Work the Shell - Analyzing Your Search Keywords
February 1st, 2007 by Dave Taylor in
Last month, we started exploring how you can use a shell script to extract and analyze the HTTP_REFERER values out of your Web server log and identify the most common terms and phrases that people used to find your pages. Sounds useful, doesn't it?
The problem is, the script is more nuanced than it initially seems. Last month, we wrapped up with the following shell script:
#!/bin/sh
ACCESSLOG="/var/logs/httpd.logs/access_log"
grep 'google.com/search' $ACCESSLOG | \
awk '{print $11}' | \
cut -d\? -f2 | cut -d\& -f1 | \
sed 's/+/ /g;s/%22/"/g;s/q=//' | \
sort | \
uniq -c | \
sort -rn | \
head -5When I run this, here's what I see:
$ sh google-searches.sh 94 hl=en 18 client=safari 6 client=firefox-a 4 sourceid=navclient 4 client=opera
That's weird, because it's not search terms, it's other variables that are included with search strings sent from sites like Google (hl=en says that you've constrained searches to English-language sites only, client=safari identifies the user's Web browser as Apple's Safari and so on).

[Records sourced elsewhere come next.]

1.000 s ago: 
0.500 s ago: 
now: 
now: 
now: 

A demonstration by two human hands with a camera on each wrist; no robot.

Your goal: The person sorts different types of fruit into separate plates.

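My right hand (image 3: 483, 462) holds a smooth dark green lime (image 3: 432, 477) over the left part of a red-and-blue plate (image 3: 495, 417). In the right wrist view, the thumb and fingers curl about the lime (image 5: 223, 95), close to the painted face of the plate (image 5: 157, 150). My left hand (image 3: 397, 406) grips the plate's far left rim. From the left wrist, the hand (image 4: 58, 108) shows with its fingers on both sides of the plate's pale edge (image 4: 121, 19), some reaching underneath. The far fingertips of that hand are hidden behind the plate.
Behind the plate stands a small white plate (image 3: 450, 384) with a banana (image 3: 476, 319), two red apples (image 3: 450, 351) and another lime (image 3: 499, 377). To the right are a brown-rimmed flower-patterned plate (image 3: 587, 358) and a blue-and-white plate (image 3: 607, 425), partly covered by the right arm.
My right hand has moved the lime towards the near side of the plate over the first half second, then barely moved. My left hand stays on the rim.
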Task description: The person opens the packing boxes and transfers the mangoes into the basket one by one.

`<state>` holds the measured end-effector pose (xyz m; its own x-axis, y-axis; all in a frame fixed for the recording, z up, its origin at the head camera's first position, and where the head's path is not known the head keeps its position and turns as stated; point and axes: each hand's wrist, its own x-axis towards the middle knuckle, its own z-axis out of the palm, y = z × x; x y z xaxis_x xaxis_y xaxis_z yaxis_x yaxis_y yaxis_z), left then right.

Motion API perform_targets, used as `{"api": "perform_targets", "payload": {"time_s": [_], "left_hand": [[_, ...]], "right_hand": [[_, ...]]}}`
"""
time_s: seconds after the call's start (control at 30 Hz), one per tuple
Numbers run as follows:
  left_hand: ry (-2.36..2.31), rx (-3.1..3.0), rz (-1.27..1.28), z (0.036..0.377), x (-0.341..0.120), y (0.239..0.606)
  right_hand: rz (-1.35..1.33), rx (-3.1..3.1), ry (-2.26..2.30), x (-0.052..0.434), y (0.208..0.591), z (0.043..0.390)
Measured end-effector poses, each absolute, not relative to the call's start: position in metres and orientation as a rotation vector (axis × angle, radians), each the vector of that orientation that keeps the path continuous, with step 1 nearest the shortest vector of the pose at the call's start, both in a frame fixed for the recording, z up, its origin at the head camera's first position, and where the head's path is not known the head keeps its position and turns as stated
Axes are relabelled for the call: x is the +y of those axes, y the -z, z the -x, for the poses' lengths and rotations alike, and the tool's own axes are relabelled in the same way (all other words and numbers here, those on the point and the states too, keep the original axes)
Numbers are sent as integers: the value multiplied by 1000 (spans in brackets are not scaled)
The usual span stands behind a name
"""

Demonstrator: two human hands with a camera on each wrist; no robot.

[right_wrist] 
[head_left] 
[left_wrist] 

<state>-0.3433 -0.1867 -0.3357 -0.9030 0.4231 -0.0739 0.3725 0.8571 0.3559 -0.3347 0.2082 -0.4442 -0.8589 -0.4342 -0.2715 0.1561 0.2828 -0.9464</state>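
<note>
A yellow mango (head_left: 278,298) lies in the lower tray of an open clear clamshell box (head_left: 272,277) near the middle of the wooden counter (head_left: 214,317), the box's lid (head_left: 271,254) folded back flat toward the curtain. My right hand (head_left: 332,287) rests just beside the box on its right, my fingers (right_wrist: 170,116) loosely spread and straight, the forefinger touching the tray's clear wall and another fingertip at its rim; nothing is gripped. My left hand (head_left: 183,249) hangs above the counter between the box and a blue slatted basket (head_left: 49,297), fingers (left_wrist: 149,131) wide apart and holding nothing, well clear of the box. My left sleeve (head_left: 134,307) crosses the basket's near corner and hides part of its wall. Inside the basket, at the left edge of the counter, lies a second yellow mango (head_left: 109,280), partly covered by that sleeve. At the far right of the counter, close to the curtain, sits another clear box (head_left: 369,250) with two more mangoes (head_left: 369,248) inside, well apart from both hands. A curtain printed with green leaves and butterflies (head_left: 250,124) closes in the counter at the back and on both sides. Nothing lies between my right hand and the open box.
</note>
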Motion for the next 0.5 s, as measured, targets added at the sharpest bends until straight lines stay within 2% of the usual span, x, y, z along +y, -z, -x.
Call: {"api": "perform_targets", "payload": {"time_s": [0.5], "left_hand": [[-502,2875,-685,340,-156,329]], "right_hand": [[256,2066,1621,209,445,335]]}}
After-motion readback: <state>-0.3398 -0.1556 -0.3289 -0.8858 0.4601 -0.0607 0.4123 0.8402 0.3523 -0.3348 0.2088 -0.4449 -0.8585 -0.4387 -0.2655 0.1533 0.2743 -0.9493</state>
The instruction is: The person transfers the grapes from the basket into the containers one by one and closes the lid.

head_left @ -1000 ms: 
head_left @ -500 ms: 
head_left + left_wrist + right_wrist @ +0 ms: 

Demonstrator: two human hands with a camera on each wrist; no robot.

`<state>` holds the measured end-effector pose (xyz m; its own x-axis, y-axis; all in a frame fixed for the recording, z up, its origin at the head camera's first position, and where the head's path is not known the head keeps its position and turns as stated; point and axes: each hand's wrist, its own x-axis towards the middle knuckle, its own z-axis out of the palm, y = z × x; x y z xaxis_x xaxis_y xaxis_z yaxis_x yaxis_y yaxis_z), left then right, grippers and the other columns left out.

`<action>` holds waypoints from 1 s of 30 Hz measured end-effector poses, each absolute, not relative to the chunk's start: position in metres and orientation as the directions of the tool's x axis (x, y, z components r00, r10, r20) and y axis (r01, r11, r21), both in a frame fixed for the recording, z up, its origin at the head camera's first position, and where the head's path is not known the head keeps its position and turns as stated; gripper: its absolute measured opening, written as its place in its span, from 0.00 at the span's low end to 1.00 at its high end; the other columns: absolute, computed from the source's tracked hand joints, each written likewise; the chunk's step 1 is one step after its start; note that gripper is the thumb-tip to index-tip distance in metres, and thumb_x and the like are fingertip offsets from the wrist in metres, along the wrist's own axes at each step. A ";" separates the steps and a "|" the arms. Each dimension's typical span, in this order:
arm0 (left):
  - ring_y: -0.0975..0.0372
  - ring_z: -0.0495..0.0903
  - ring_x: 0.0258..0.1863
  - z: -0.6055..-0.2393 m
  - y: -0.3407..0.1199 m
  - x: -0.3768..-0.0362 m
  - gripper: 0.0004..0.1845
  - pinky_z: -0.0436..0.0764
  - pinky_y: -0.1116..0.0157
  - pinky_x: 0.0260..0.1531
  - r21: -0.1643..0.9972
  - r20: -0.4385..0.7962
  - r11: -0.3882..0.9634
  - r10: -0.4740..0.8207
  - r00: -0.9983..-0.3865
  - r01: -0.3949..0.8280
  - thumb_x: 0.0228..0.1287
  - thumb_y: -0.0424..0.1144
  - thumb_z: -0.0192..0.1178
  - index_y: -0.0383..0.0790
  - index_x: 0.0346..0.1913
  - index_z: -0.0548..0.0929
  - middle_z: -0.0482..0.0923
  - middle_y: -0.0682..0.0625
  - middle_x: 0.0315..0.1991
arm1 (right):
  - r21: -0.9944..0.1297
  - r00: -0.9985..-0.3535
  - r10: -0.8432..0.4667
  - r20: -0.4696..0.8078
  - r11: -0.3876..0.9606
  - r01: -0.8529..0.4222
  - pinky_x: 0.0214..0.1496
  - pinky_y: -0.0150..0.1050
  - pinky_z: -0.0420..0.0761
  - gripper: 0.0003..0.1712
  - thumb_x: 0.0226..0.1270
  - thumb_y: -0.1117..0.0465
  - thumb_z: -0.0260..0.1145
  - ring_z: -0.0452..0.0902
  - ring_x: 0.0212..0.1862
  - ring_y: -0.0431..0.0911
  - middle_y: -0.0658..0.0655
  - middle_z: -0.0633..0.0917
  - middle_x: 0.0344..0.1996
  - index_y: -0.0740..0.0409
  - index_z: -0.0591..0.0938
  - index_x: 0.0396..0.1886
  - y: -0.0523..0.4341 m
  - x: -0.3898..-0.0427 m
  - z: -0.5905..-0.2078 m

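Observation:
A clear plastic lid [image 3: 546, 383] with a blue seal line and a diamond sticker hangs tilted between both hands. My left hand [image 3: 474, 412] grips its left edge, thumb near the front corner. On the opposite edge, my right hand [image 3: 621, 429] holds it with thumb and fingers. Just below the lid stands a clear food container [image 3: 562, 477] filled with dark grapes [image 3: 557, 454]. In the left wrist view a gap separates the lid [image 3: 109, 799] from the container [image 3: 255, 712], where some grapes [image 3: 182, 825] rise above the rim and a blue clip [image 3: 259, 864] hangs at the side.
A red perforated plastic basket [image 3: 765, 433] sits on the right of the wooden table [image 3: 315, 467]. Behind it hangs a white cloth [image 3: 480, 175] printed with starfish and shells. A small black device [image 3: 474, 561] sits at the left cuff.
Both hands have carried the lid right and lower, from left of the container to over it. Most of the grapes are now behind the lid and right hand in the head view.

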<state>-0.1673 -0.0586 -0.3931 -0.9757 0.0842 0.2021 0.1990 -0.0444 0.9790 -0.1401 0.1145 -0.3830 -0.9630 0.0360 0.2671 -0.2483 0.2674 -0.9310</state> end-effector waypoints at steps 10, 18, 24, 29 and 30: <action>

The problem is revealed when we look at the first ten matches rather than only the first five:
$ sh google-searches.sh | head -10 94 hl=en 18 client=safari 6 client=firefox-a 4 sourceid=navclient 4 client=opera 3 wicked cool scripts 3 hl=zh-CN 2 num=100 2 hs=wNy 2 barbara nelson%2Bpurses
Ah, so we can see that there are two valid searches here, one for “wicked cool scripts” and one for “Barbara nelson%2Bpurses”. Not sure what the latter one's about, but it's useful and important to see. Fortunately, screening out the bogus matches is as simple as using grep to remove fields that include an equal sign: grep -v '='.
Rather than have that at the very end of the long pipe in the script, however, I'll place it immediately after the sed invocation to strip out false results as soon as possible in the pipeline to speed up the entire script. Now it looks like this:
grep 'google.com/search' $ACCESSLOG | \
awk '{print $11}' | \
cut -d\? -f2 | cut -d\& -f1 | \
sed 's/+/ /g;s/%22/"/g;s/q=//' | \
grep -v '=' | \
sort | \
uniq -c | \
sort -rnNotice that the sed statement itself strips out the name= part of the search (q=), so that it's not incorrectly matched in the new grep statement.
Now we have the results we want:
$ sh google-searches.sh | head -10 3 wicked cool scripts 2 barbara nelson%2Bpurses 1 wsj%20password 1 why did animal kingdom introduce expedition everest 1 what makes a great speaker%3F 1 university of phoenix center of writing excellence 1 ubuntu x problem 1 triboot osx ubuntu ydl 1 the best dvd players 1 symbol html heart
This site doesn't get a huge amount of traffic, so let's run the very same script against my far-busier AskDaveTaylor.com site. The results are more interesting:
$ sh google-searches.sh | head -10 5 standalone player 4 psp help 4 create a myspace 4 Documents and Settings" 4 %24NtUninstall 3 view myspace accounts that are set to private 3 i cant hear music on runescape 2 transfer files to psp 2 sync v3 motorola mac 2 running unix in windows xp
Much more interesting. Oh, and if you want to know how many searches you're exploring, it's another simple tweak to the script, an invocation of wc:
$ sh google-searches.sh | wc -l
501So out of 501 searches, the single-most common search is “standalone player”, which represents only five out of 500, or 1% of my search traffic.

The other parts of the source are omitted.